Moderna is unlikely to respond favorably to a claim that their most valuable intellectual property is co-owned by the U.S. government. “They’ll argue that some of the technologies that were used to develop the vaccine were things they’d already developed in earlier years… that the government had fewer rights in,” said James Love, director of Knowledge Ecology International, a nonprofit that researches intellectual property rights in healthcare technology.
Should those arguments prevail, some purchase of Moderna’s intellectual property may be necessary. “There's still space for buyouts to acquire what you don’t get through all those other measures,” Love said.
Moderna did not respond to a request for comment.
Secret Trump Deals?
It’s also possible that Alex Azar, a former pharma executive who served as Trump’s Secretary of Health and Human Services, signed away the government’s vaccine rights to Moderna. Without access to the unredacted contract, it’s difficult to know for sure.
But even if the Trump administration gave away the U.S. government’s rights in the Moderna vaccine, the government possesses another point of leverage: patent rights over a key vaccine component. In 2016, a team of researchers working for the U.S. government, Dartmouth College, and the Scripps Research Institute developed and patented a technology for producing antibodies that neutralize coronavirus spike proteins — a piece of molecular engineering essential in the development of the COVID-19 vaccines.
Moderna and other pharma companies including Pfizer-BioNTech and Johnson & Johnson used this technology in developing its vaccines, but only Pfizer-BioNTech acquired the rights to the patent. This means that the threat of a patent infringement suit could be used to convince Moderna to share its vaccine tech, said Christopher Morten, a law professor at New York University.
“It’s an extra tool the U.S. government has to cut a meaningful deal with Moderna,” Morten told The Daily Poster. “In exchange for waiving potentially multi-billion dollar liability that Moderna faces for using the U.S. government’s tech without its permission, the U.S. government could get Moderna to commit to sharing its process with the WHO.”
Chemical and technical know-how aren’t the only obstacles to wider vaccine manufacturing. Even if the U.S. government were to publish the data, some level of collaboration with Moderna might still be necessary to ensure that vaccines were being produced safely. “You really need to have deep technology transfer,” Love said. “People need to walk you through it and hold your hand, show you how things are actually done, and certify that you’re doing it the same way.”

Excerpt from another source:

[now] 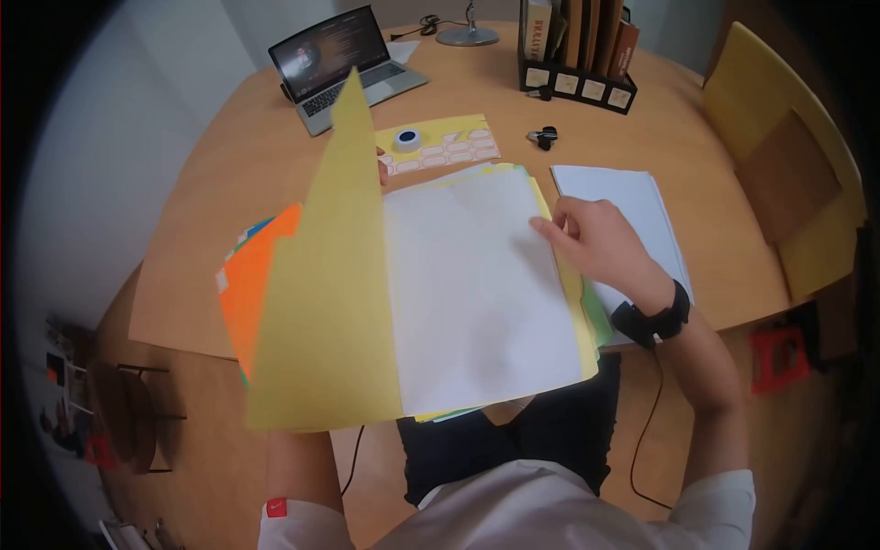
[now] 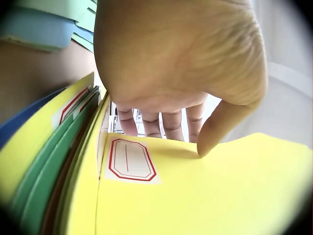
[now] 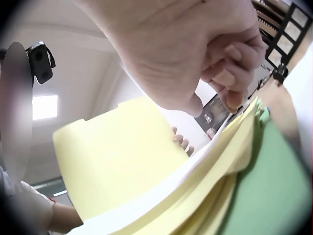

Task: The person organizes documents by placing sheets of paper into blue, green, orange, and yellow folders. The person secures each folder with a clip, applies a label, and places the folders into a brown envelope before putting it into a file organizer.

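Observation:
A yellow folder (image 1: 335, 302) stands opened, its cover raised on the left over a stack of white paper (image 1: 481, 284). My left hand (image 2: 178, 63) pinches the cover's edge, thumb on the outer face and fingers behind; in the head view the cover hides most of this hand. A label (image 2: 131, 160) with a red border sits on the cover near its fold. My right hand (image 1: 605, 240) hovers at the paper's right edge, fingers loosely curled. A gap shows between its thumb (image 3: 191, 105) and forefinger, with nothing held there.
Left of the folder lies an orange folder (image 1: 252, 275). Beyond stand a laptop (image 1: 344, 69), a yellow label sheet (image 1: 467, 147) bearing a round white object (image 1: 407, 139), black clips (image 1: 544, 137) and a black file rack (image 1: 577, 87). More white paper (image 1: 619, 197) lies at right.

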`<state>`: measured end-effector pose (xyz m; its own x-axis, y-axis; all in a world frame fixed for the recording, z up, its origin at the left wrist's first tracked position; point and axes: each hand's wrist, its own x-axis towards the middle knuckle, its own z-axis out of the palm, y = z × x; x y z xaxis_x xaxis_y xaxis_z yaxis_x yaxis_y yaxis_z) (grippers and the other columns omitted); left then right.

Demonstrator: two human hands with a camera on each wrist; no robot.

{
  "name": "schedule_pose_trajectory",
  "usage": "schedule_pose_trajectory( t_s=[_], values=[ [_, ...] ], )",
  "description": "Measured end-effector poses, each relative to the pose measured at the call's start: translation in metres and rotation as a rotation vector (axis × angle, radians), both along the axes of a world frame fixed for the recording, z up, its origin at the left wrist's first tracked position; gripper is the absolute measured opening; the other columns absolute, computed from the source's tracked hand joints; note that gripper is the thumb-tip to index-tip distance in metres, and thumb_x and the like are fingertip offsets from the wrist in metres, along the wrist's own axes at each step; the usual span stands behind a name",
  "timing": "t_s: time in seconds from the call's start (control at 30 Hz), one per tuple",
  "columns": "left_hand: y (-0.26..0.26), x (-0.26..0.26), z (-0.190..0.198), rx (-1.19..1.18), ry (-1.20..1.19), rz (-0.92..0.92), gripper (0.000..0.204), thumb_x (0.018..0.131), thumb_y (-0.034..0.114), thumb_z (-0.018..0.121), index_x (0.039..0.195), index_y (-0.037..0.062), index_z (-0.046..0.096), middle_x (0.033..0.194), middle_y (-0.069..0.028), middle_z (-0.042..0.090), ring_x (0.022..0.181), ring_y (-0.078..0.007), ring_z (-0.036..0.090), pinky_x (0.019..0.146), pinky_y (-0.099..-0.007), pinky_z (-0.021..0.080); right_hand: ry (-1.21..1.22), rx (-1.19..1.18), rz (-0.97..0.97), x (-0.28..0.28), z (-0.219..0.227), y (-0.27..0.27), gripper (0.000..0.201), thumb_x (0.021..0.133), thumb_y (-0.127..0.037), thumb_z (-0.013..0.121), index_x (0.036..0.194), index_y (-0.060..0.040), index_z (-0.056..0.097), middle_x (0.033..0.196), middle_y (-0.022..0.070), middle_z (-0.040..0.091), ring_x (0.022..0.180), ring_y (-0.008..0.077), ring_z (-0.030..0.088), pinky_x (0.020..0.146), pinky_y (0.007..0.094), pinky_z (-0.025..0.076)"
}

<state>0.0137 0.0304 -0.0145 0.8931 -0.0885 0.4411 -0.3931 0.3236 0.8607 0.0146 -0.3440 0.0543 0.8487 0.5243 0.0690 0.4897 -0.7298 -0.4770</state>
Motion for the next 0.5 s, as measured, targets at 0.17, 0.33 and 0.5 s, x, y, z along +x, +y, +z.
schedule_pose_trajectory(
  t_s=[0.17,0.33,0.5],
  values=[
    [-0.012,-0.002,0.004,0.219,0.049,0.114,0.032,0.088,-0.004,0.067,0.114,0.0084,0.053,0.101,-0.0025,0.061,0.099,-0.0134,0.059,0.093,-0.0280,0.045,-0.128,0.066,-0.112,0.074,-0.010,-0.017,0.035,0.093,-0.036,0.066,0.092,-0.0012,0.070,0.075,0.0151,0.069,0.073,0.0297,0.069,0.065,0.0395,0.052],
    [-0.016,-0.002,0.005,0.410,0.084,0.164,0.013,0.090,0.002,0.069,0.100,0.0044,0.061,0.099,-0.0015,0.063,0.095,-0.0118,0.059,0.090,-0.0288,0.046,-0.278,-0.016,-0.112,0.158,-0.046,-0.026,0.050,0.089,-0.035,0.070,0.126,-0.0030,0.060,0.115,0.0186,0.068,0.108,0.0316,0.066,0.089,0.0394,0.052],
    [-0.017,-0.001,0.004,0.758,0.061,0.346,0.008,0.091,0.008,0.069,0.093,0.0010,0.070,0.092,-0.0003,0.067,0.091,-0.0108,0.058,0.083,-0.0273,0.046,-0.316,-0.025,-0.106,0.186,-0.066,-0.008,0.068,0.089,-0.036,0.075,0.141,0.0001,0.051,0.134,0.0224,0.060,0.128,0.0323,0.057,0.108,0.0411,0.045]
  ],
)
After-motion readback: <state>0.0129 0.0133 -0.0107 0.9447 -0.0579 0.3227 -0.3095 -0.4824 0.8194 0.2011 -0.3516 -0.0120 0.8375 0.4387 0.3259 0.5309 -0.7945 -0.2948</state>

And material obstacles might arise as well. Shortages of both specialized biochemical products like lipid nanoparticles, essential to the manufacture of mRNA vaccines, and more prosaic items like glass vials could make it difficult to increase vaccine production on a global scale, even if all necessary knowledge became public.
But while kinks in the supply chain might initially present obstacles, they’re likely not insurmountable. “I think the bottlenecks on inputs are kind of an exaggerated problem,” Love said. “In the short run, there’s all kinds of supply problems and spikes in prices, and you can’t get what you need. But as prices rise, markets respond fairly fast.”